Return the lines below exactly as they appear, please, starting with the first and ending with the one that contains "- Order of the".

· · ·

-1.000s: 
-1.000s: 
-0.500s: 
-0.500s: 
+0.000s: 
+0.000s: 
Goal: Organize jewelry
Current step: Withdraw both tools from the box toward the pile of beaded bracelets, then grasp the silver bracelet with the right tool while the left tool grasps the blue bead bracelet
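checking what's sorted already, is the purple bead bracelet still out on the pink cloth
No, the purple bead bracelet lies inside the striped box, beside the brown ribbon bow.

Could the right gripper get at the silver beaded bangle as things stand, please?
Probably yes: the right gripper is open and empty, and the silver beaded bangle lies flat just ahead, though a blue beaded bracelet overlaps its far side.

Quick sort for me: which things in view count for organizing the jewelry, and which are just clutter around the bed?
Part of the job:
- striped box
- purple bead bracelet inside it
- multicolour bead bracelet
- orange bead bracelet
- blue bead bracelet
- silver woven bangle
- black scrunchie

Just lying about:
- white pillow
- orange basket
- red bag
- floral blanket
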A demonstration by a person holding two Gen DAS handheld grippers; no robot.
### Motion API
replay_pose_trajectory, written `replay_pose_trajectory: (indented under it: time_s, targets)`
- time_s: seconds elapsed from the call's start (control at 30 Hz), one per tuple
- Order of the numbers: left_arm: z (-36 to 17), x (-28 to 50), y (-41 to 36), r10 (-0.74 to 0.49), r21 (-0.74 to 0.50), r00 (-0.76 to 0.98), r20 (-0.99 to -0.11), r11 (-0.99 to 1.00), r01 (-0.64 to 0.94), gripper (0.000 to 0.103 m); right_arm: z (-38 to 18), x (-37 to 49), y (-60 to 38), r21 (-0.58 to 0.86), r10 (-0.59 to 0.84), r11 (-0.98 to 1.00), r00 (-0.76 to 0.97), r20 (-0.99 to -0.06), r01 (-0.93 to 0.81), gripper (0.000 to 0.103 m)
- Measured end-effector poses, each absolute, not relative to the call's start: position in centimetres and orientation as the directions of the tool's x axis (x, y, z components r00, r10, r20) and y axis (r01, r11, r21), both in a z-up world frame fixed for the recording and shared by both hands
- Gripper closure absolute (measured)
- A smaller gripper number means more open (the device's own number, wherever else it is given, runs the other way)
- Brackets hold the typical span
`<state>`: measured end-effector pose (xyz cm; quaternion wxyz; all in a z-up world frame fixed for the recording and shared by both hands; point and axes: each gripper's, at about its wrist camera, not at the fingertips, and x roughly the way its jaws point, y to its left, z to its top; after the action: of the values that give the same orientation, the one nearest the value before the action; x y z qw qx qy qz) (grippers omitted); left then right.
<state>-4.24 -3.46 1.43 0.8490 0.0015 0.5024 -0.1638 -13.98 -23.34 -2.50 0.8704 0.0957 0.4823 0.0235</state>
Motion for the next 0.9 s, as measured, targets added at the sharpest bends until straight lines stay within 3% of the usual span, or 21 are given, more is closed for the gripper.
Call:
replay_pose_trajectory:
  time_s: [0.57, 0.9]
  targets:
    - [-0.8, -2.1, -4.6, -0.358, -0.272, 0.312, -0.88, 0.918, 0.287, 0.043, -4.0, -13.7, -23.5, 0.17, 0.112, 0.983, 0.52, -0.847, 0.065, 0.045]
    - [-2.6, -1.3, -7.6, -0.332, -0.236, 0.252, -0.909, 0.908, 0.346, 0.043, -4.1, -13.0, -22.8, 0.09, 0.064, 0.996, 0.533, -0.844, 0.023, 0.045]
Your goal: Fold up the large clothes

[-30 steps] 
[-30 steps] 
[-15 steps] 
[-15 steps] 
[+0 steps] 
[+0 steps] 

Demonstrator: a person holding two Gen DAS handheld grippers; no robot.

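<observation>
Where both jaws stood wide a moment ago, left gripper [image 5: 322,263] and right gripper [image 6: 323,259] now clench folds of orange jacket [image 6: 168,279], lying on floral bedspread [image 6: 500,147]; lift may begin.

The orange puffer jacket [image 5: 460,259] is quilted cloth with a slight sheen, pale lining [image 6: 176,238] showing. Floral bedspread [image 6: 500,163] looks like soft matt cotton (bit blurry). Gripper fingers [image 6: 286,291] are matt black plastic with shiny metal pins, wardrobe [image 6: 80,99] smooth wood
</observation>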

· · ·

RESPONSE:
-1.000s: 
-1.000s: 
-0.500s: 
-0.500s: 
+0.000s: 
+0.000s: 
Goal: Organize jewelry
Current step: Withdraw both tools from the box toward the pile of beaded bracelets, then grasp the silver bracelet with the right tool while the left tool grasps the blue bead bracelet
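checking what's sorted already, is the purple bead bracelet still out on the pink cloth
No, the purple bead bracelet lies inside the striped box, beside the brown ribbon bow.

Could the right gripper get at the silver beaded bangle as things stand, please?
Probably yes: the right gripper is open and empty, and the silver beaded bangle lies flat just ahead, though a blue beaded bracelet overlaps its far side.

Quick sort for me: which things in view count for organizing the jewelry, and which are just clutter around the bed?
Part of the job:
- striped box
- purple bead bracelet inside it
- multicolour bead bracelet
- orange bead bracelet
- blue bead bracelet
- silver woven bangle
- black scrunchie

Just lying about:
- white pillow
- orange basket
- red bag
- floral blanket
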A demonstration by a person holding two Gen DAS handheld grippers; no robot.
### Motion API
replay_pose_trajectory, written `replay_pose_trajectory: (indented under it: time_s, targets)`
- time_s: seconds elapsed from the call's start (control at 30 Hz), one per tuple
- Order of the numbers: left_arm: z (-36 to 17), x (-28 to 50), y (-41 to 36), r10 (-0.74 to 0.49), r21 (-0.74 to 0.50), r00 (-0.76 to 0.98), r20 (-0.99 to -0.11), r11 (-0.99 to 1.00), r01 (-0.64 to 0.94), gripper (0.000 to 0.103 m); right_arm: z (-38 to 18), x (-37 to 49), y (-60 to 38), r21 (-0.58 to 0.86), r10 (-0.59 to 0.84), r11 (-0.98 to 1.00), r00 (-0.76 to 0.97), r20 (-0.99 to -0.06), r01 (-0.93 to 0.81), gripper (0.000 to 0.103 m)

Nothing else remains to be done in this exercise.